* [WHAT THE TASK REQUIRES] Your answer should hold each line of the material that contains the word "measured".

* [GIVEN MATERIAL]
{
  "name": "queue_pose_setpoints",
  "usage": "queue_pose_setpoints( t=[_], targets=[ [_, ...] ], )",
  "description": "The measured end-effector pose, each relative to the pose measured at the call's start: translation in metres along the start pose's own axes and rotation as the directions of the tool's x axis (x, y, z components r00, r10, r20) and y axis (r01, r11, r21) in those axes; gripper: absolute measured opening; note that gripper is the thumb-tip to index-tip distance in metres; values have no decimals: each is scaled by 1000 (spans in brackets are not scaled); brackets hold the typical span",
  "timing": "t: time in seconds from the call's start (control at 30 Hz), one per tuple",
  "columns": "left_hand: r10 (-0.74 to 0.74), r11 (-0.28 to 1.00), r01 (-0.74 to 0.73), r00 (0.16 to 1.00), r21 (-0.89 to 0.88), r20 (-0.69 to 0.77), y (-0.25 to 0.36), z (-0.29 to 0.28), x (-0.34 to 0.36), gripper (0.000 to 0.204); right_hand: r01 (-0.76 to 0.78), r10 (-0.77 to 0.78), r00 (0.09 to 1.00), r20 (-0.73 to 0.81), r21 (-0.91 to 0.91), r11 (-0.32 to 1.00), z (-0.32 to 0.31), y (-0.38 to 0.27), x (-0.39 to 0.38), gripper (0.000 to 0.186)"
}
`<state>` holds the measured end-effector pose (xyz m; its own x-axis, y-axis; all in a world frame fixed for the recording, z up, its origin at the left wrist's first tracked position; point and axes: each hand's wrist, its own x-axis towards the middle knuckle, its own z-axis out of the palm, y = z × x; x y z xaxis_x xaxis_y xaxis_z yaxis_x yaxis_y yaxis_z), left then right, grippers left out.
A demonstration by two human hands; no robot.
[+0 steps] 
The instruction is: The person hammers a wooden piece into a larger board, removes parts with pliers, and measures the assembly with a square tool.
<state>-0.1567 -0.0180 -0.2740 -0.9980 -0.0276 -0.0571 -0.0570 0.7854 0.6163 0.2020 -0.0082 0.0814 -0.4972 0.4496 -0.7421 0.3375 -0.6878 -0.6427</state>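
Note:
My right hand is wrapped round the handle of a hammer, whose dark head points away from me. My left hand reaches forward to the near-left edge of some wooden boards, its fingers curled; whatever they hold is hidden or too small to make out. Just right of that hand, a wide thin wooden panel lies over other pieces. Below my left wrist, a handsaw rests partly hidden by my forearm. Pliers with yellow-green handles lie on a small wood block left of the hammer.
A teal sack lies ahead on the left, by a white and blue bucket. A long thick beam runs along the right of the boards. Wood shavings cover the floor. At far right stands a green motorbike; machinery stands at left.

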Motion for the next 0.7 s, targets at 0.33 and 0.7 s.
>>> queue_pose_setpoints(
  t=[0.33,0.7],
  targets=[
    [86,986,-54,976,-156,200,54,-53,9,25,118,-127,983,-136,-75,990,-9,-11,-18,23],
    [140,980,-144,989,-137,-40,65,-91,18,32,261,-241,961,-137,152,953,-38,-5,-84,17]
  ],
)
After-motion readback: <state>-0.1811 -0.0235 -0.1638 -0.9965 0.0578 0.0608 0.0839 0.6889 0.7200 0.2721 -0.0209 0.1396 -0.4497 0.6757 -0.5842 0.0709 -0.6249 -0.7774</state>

* [EXPECTED OUTPUT]
  "description": "The measured end-effector pose, each relative to the pose measured at the call's start: translation in metres along the start pose's own axes and rotation as the directions of the tool's x axis (x, y, z components r00, r10, r20) and y axis (r01, r11, r21) in those axes; gripper: absolute measured opening; note that gripper is the thumb-tip to index-tip distance in metres; values have no decimals: each is scaled by 1000 (spans in brackets are not scaled); brackets hold the typical span",
`<state>` holds the measured end-effector pose (xyz m; its own x-axis, y-axis; all in a world frame fixed for the recording, z up, its origin at the left wrist's first tracked position; point and axes: each hand's wrist, its own x-axis towards the middle knuckle, its own z-axis out of the palm, y = z × x; x y z xaxis_x xaxis_y xaxis_z yaxis_x yaxis_y yaxis_z), left then right, grippers left out.

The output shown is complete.